Dive Brief:
- Johnson & Johnson announced on Monday that it would be culling 3,000 jobs, or between 4% and 6% of the global workforce in its medical devices division, over the next two years in a major restructuring effort, according to an SEC filing.
- The company believes that it will achieve somewhere between $800 million and $1 billion in pre-tax cost savings as a result of the restructuring, about $200 million of which is expected to be realized this year and the majority of which should register by the end of 2018.

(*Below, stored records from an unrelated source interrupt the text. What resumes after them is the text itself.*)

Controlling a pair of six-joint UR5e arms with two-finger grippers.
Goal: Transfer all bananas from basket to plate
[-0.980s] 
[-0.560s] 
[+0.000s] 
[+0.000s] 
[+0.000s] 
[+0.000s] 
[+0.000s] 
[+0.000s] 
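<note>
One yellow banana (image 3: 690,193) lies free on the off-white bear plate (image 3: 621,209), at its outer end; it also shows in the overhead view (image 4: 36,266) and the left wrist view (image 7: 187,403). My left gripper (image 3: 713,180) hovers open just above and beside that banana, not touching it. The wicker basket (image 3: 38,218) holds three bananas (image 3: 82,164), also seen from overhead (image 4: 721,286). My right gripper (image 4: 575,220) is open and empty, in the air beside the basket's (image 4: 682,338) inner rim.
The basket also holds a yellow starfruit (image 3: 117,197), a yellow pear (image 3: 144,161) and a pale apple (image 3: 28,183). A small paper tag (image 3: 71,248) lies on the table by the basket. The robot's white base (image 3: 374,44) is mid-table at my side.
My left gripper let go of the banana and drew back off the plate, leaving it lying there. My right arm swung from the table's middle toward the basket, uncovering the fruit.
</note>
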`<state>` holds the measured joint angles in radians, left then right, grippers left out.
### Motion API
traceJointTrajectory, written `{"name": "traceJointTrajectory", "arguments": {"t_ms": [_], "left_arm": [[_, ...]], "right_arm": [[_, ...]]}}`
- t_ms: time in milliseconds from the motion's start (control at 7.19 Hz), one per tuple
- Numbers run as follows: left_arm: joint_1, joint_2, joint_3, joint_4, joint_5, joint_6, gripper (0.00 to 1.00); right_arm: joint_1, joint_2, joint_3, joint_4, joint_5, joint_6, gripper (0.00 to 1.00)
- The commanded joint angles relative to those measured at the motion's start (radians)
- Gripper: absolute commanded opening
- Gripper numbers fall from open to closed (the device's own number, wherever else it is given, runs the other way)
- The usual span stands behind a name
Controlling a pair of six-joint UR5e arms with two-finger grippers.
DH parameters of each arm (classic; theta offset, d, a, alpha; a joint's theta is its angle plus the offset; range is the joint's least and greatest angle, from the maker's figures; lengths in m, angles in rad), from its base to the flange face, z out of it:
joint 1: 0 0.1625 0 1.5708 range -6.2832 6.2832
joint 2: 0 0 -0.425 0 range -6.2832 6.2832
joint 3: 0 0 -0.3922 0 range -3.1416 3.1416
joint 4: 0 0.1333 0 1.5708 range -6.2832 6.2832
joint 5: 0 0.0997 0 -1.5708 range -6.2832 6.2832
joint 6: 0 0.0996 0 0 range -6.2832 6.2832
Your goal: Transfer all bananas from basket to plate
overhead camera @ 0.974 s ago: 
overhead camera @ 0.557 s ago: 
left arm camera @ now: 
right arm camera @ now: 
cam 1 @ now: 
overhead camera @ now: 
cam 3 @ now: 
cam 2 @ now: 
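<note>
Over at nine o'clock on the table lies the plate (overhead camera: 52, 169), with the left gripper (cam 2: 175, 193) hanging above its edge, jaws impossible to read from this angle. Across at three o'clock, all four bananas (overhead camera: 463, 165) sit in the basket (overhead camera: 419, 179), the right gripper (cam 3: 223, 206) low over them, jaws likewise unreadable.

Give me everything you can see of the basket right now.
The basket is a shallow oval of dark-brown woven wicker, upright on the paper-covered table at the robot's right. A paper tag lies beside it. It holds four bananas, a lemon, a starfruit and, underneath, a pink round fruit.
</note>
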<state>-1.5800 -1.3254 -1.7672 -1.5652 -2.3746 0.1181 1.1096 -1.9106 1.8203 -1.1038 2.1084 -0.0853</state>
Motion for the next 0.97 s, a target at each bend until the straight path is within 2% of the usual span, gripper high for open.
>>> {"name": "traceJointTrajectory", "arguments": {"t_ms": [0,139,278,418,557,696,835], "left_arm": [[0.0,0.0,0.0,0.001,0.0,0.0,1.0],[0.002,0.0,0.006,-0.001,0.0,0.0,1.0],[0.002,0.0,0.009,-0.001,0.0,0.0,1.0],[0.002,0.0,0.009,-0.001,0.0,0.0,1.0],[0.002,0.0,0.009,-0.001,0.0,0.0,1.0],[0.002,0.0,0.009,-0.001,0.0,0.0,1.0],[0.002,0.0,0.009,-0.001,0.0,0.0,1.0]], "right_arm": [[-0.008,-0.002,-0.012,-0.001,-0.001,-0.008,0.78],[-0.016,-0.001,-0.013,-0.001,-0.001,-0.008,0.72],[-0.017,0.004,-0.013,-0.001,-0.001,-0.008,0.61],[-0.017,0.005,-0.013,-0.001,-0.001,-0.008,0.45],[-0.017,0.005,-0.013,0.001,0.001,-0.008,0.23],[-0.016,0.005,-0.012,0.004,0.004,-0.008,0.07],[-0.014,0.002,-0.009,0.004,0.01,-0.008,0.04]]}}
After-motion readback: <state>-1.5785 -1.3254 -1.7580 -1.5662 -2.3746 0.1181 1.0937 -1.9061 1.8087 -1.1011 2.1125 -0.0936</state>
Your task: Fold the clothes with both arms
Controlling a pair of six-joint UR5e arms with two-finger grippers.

- J&J will also also expects to add between $2 billion and $2.4 billion in pre-tax restructuring charges to its books within the next two years, according to the filing. The layoffs will stem from the company's cardiovascular, orthopedics, and surgery device units (leaving the diabetes, diagnostics, and vision care units intact).
Dive Insight:
Medical devices make up a huge share of Johnson & Johnson's global business, so these job cuts are a big deal for the firm. A little less than half of the company's total worldwide workforce is in its medical devices unit, meaning the layoffs will amount to a 2-3% overall reduction in global jobs.
As Reuters notes, J&J is already sitting on quite a bit of cash, and these cuts will (over the long term) add to that haul. That has some analysts speculating that the U.S. pharma giant is still in the hunt for an acquisition, potentially to beef up the very medical devices division that it will be trimming over the next several years.
Johnson & Johnson has had to face a prominent controversy involving its now-defunct Prosima pelvic mesh product. At the end of 2015, a Philadelphia jury awarded a woman a $12.5 million judgment in her suit against the company and its device, which faces many other ongoing suits. J&J won its first trial centering on the product last fall.